Michael Novecek, the museum’s provost of science, was equally articulate as he spoke of bioluminescence in history, dating as far back as Aristotle. Aristotle named 180 species, including a bioluminescent organism as early as 350 B.C. I often enjoy speeches by our finest videogame developers. At that moment, though, I wished their speeches had the rich context and historical perspective of Futter’s and Novacek’s short, sweet remarks.
Journalists then moved to the exhibit itself. As if in a science-laded haunted forest, pitch black darkness was illuminated by a giant bioluminescent mushroom model. A few crooked steps later and there was a cave you could step inside of. There, the glowworms from the Waitomo Cave in New Zealand held court. They lure prey from what look to be long, lighted fishing lines. There was an homage to the dinoflagellettes from the lagoons in Vieques, Puerto Rico. When you go in the water and move into them, they light up. At the exhibition, you could make a dinoflagellettes follow you and light up as you walked through virtual water. Haunting music from an Emmy award winning composer filled the room.

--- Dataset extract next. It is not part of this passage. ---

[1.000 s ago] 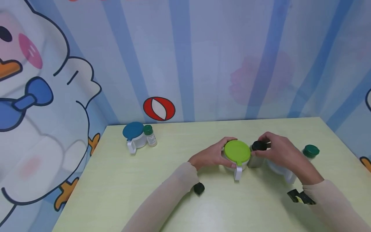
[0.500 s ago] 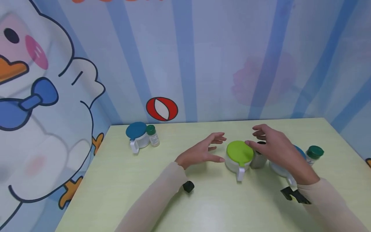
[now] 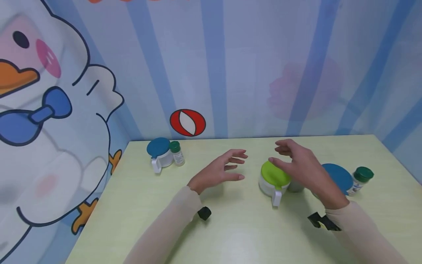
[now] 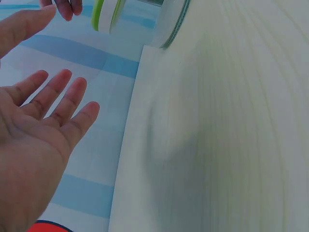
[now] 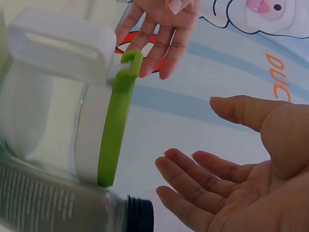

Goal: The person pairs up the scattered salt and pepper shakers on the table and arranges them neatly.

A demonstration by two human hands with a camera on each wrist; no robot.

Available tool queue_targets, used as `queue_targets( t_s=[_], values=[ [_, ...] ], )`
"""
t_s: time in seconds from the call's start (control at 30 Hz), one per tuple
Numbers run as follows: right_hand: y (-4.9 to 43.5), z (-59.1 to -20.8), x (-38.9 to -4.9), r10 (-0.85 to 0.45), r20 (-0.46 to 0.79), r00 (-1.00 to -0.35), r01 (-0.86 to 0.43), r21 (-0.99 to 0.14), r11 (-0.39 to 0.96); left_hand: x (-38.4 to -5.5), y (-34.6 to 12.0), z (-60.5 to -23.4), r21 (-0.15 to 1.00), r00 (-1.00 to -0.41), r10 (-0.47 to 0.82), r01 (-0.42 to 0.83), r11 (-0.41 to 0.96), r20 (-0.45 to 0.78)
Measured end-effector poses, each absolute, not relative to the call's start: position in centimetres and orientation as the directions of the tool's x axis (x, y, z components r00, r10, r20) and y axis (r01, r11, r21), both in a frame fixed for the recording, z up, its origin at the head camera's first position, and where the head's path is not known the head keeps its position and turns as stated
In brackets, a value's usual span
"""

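Observation:
My left hand (image 3: 215, 171) hovers over the table, holding nothing, with its fingers spread and relaxed. To its right stands a clear seasoning jar (image 3: 274, 178) with a lime-green lid and white handle, upright and apart from that hand. My right hand (image 3: 301, 170) is raised above and behind this jar, its fingers loosely bent around nothing. Close beside the jar is a spice bottle (image 5: 58, 203) with a dark cap (image 5: 140, 214); in the head view the right hand covers most of it. The left wrist view shows the left palm (image 4: 34, 145) with no object in it.
Right of the right hand are a blue-lidded jar (image 3: 337, 178), partly covered by the arm, and a green-capped bottle (image 3: 360, 180). A similar blue-lidded jar (image 3: 159, 150) and green-capped bottle (image 3: 177, 153) stand at the table's far left. A cartoon-printed curtain (image 3: 244, 73) hangs behind.
My left hand has released the green-lidded jar and moved left. My right hand has let go of the dark-capped bottle, risen and shifted left. The jar and bottle remain side by side.

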State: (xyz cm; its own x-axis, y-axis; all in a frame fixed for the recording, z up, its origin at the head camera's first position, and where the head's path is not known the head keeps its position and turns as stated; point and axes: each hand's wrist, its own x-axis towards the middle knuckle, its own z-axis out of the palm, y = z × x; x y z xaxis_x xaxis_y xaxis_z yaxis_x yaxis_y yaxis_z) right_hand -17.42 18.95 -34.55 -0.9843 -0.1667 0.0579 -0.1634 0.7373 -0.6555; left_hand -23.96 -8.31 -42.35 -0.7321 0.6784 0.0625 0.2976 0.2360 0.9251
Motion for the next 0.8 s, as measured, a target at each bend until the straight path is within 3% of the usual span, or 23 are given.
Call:
queue_targets(
  t_s=[0.8],
  values=[
    [11.6, -35.0, -18.9, -0.274, 0.149, -0.950, -0.280, -0.793, 0.540, -22.7, -16.5, -39.2, 0.919, -0.833, 0.534, 0.316, 0.238, 0.148]
  ],
)
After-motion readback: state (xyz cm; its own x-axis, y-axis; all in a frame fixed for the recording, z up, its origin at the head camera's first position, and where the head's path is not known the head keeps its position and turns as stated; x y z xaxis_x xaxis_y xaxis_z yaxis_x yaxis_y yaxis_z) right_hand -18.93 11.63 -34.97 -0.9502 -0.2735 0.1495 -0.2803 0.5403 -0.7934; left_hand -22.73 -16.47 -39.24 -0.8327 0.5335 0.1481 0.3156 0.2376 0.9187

A short movie featuring a deep ocean Loosejaw Dragonfish looped over and over again. IPads were placed at many of the kiosks, adding interactivity and knowledge to the mix.
It reminded me that videogame level designers have been adding bioluminescent themes to their games for a very long time. I’ve certainly seen bioluminescence in Halo and Rayman games. Most recently, the new Xenoblade Chronicles features an area called Satorl Marsh, which is full of the kind of naturally glowing beauty which makes the museum’s show so compellingly resonant.
Every kind of media was represented at the museum – except for one.
The thoughtful exhibit could have benefited from a small game that showed bioluminescence in action. Something casual along the lines of one or two levels that mimicked Angry Birds – but with a bioluminescence theme – would have gone a long way to immerse the exhibit-goer in the sheer beauty of the phenomenon. Or the museum could have designed something like FlOw with a Loosejaw trying to attract and eat a variety of bioluminescent shrimps. What I’m saying is that a few levels that riffed on any the important, popular casual games of the last few years wouldn’t have been expensive to make. And they would have been as memorable – or perhaps more memorable – as any of the awe-inspiring displays in Creatures of Light.